A partir da experiência vivenciada no território neste período, quais são os planos de atuação da Fundação para os próximos anos?
Maria Alice:Queremos cada vez mais contribuir com uma postura ao mesmo tempo humilde e potente na execução de programas e projetos que possam ser aprofundados na direção de alcançarmos mais escala.
Apoiados em nossa experiência, queremos atuar vocalizando com propostas a importância de políticas públicas que tenham uma base no território, levando-se em conta suas diferentes dimensões: história, valores, anseios, características econômicas, sociais, culturais, ambientais e políticas de cada lugar. Para isso, ampliaremos uma interlocução compartilhada com diferentes envolvidos, tais como: a comunidade, outras organizações de investimento social privado, meios acadêmicos, organizações da sociedade civil, empresas, instituições religiosas e as esferas políticas em nível local e nacional.

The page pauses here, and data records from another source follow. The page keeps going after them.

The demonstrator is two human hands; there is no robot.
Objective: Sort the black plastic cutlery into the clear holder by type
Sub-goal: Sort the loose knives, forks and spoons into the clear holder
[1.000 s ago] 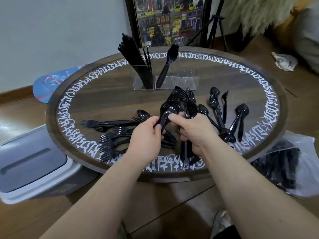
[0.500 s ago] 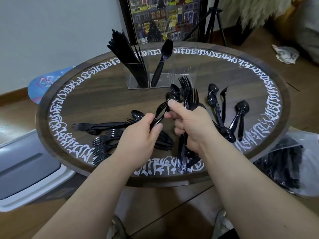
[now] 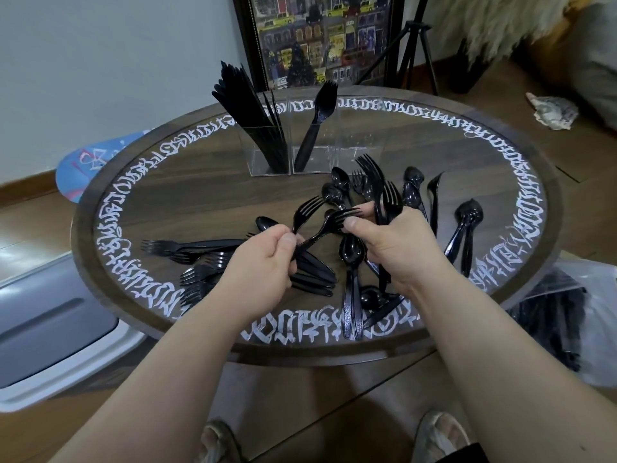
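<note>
My left hand [image 3: 260, 269] pinches the handles of two black forks [image 3: 309, 210] above the table's middle. My right hand [image 3: 394, 248] grips a bundle of forks [image 3: 387, 198] held upright, and its thumb presses one of the left hand's forks. The clear holder [image 3: 360, 155] stands at the back, with several knives [image 3: 247, 105] in its left compartment and one fork [image 3: 320, 108] in the middle one. Its right compartment looks empty. Loose forks [image 3: 187, 259] lie at the left, loose spoons [image 3: 467, 225] at the right.
The round wooden table [image 3: 207, 182] carries a white script ring. A grey-lidded white bin [image 3: 50, 322] stands at the left, a plastic bag of black cutlery [image 3: 561, 315] at the right. A framed picture [image 3: 320, 38] and a tripod [image 3: 417, 45] stand behind.
My hands have drawn slightly apart. The left hand's forks now fan out toward the right thumb, and the right hand's fork bundle has risen a little.
</note>
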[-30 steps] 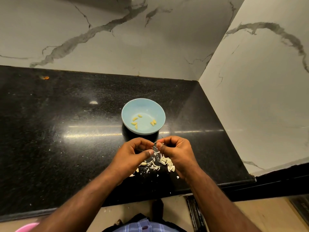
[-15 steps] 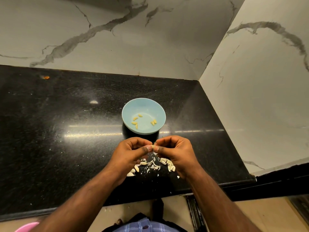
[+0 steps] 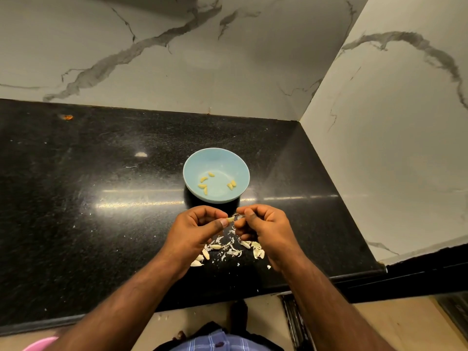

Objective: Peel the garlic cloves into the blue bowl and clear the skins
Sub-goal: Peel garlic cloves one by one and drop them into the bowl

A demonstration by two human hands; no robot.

Assim, continuamos em São Miguel, mas promovendo também a interação desse território com outras regiões da cidade. Queremos trazer também para o centro do debate público e político as questões da periferia e do enfrentamento das desigualdades sociais.
Como parte das comemorações dos dez anos, a Fundação promoveu o Seminário Internacional Cidades e Territórios: encontros e fronteiras na busca da equidade, em parceria coma Folha de São Paulo. Como você avalia o evento e as discussões e contribuições do seminário para o tema?
Maria Alice: O seminário ultrapassou muito a minha expectativa. Foi um grande impacto ver tudo o que foi preparado para aquele momento, como a exposição sobre os dez anos da Fundação. Eu me emocionei muito.
A preparação do seminário foi intensa. A equipe se debruçou durante bastante tempo em pensar nas temáticas das mesas e das conferências, que pudessem ter ressonância com os nossos valores e nossa prática. E acredito que isso se fez presente no dia do encontro.
O conteúdo debatido nas mesas e nas conferências foram muito importantes, pois os debatedores – nacionais e internacionais – trouxeram pontos fundamentais para nos fazer refletir e avançar. Nas diferentes falas, inclusive, foram enfatizados aspectos que mostram que a Fundação está atuando na direção certa, no sentido do ‘fazer junto’, da autoria, da corresponsabilidade, da aposta em políticas focalizadas no território, do reforço ao diálogo e da promoção da diversidade.
Acredito que foi um momento essencial para mostrar o movimento que está ocorrendo em São Miguel para o resto da cidade e as possibilidades de enfrentamento das desigualdades sociais. O seminário abriu as portas para vocalizar questões importantes e tornar mais visível as periferias.
Realmente fiquei extremamente feliz e satisfeita.